TASK ITEM:
Gather all lines in the records below that include the word "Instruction".

+++ MATERIAL TO PROCESS +++

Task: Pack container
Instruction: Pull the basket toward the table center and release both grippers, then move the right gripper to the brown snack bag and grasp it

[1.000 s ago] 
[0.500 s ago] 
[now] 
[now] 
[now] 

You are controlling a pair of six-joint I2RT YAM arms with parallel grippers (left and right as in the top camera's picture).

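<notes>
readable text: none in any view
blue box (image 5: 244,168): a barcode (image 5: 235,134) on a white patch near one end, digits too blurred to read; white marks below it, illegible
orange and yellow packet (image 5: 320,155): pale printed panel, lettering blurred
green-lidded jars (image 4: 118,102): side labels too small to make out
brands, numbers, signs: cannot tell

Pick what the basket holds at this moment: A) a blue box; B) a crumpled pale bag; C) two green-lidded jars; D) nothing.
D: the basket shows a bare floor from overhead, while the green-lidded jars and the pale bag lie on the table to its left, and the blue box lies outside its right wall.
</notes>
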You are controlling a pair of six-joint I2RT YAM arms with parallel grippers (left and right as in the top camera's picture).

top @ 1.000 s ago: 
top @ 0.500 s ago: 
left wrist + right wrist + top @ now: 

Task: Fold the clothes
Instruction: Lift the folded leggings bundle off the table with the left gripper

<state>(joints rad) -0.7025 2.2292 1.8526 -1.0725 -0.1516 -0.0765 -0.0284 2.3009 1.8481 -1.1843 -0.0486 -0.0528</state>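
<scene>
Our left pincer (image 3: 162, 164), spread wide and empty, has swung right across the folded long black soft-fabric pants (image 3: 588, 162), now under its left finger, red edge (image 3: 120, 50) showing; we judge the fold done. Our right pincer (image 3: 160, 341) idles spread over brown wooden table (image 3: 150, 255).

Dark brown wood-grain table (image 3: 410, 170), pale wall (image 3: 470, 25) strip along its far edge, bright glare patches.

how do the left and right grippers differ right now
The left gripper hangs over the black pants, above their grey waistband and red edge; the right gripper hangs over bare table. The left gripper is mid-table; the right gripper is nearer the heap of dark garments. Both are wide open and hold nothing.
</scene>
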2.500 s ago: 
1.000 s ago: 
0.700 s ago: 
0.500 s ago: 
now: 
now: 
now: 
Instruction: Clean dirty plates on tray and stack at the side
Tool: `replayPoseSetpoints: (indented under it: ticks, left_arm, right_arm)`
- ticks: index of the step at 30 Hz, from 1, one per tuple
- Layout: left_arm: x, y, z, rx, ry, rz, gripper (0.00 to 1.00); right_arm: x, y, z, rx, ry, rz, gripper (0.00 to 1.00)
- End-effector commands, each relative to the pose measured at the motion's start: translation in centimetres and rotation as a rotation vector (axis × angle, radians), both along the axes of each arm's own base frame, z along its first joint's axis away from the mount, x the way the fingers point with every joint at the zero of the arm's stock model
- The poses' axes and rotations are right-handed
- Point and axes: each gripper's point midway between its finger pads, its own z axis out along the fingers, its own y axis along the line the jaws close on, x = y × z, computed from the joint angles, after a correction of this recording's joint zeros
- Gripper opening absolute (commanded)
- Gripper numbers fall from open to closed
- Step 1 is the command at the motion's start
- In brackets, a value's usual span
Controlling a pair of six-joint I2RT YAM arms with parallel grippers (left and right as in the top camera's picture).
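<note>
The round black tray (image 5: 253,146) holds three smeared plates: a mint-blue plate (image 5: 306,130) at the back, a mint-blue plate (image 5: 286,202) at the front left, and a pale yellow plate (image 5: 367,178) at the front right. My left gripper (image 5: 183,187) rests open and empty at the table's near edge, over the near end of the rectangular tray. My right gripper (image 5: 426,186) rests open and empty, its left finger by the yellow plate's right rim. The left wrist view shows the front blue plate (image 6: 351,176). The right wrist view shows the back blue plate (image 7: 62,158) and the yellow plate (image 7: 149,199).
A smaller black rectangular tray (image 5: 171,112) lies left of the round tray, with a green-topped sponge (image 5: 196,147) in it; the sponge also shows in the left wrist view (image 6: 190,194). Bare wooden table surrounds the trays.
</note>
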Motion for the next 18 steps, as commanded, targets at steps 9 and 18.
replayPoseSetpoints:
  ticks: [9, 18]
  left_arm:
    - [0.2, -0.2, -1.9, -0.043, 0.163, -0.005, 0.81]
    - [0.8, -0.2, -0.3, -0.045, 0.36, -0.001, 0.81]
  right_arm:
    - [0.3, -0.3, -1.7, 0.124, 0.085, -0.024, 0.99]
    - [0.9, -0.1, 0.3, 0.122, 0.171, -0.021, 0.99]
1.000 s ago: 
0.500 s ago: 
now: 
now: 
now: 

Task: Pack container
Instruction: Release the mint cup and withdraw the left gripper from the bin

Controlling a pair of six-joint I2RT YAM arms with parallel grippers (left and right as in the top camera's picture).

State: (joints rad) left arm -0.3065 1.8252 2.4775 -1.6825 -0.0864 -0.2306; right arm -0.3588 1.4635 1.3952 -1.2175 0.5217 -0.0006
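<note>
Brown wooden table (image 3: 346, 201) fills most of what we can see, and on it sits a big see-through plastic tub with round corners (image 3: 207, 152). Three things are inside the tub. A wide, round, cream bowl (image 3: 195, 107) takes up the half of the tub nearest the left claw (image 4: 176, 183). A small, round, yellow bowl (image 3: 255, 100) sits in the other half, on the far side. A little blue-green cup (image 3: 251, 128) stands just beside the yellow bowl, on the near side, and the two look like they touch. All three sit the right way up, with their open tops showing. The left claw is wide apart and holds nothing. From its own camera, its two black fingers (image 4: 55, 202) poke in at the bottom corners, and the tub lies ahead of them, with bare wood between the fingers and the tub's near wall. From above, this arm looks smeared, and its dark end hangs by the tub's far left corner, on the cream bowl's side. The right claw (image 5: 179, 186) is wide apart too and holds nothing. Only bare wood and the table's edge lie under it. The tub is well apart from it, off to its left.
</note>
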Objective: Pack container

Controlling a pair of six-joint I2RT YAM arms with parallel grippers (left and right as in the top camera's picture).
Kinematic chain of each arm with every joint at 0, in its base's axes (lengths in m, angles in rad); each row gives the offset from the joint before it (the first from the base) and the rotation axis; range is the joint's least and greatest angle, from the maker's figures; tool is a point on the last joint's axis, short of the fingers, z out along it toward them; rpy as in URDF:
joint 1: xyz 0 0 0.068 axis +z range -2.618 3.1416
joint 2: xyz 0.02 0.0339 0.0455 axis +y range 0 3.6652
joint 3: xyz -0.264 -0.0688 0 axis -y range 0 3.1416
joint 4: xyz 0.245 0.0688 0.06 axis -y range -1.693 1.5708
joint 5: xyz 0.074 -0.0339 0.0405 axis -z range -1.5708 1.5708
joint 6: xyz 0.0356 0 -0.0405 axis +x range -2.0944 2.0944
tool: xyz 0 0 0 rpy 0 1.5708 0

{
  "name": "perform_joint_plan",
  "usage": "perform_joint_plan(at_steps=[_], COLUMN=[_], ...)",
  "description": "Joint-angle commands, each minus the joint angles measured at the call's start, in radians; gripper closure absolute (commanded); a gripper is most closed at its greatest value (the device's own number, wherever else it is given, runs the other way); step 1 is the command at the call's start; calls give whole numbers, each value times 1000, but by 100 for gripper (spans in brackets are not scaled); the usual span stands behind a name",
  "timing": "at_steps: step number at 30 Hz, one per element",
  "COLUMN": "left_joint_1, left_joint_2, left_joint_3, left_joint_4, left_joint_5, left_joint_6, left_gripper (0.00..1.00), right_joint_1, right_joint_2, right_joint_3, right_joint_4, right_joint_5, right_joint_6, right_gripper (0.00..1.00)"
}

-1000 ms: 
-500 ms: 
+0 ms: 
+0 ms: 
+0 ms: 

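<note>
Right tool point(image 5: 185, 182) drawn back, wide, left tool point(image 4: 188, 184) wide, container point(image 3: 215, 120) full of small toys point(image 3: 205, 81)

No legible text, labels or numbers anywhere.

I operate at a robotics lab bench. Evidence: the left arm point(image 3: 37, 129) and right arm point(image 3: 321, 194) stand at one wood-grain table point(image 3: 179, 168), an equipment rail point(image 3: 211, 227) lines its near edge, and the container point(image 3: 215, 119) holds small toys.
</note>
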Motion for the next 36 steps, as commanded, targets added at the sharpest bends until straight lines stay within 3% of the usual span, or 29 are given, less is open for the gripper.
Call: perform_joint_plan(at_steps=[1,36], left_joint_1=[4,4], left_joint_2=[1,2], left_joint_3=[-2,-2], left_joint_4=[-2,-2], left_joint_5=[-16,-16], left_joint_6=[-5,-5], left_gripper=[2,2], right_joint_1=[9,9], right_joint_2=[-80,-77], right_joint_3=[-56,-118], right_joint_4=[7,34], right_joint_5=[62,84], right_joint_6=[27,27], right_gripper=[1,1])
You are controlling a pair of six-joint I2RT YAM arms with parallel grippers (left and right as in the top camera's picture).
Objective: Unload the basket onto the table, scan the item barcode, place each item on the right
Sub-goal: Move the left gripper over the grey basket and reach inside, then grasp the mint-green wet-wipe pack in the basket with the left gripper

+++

EXERCISE OUTPUT:
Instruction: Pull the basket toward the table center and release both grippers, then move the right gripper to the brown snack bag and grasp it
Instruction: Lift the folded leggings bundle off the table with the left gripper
Instruction: Clean dirty plates on tray and stack at the side
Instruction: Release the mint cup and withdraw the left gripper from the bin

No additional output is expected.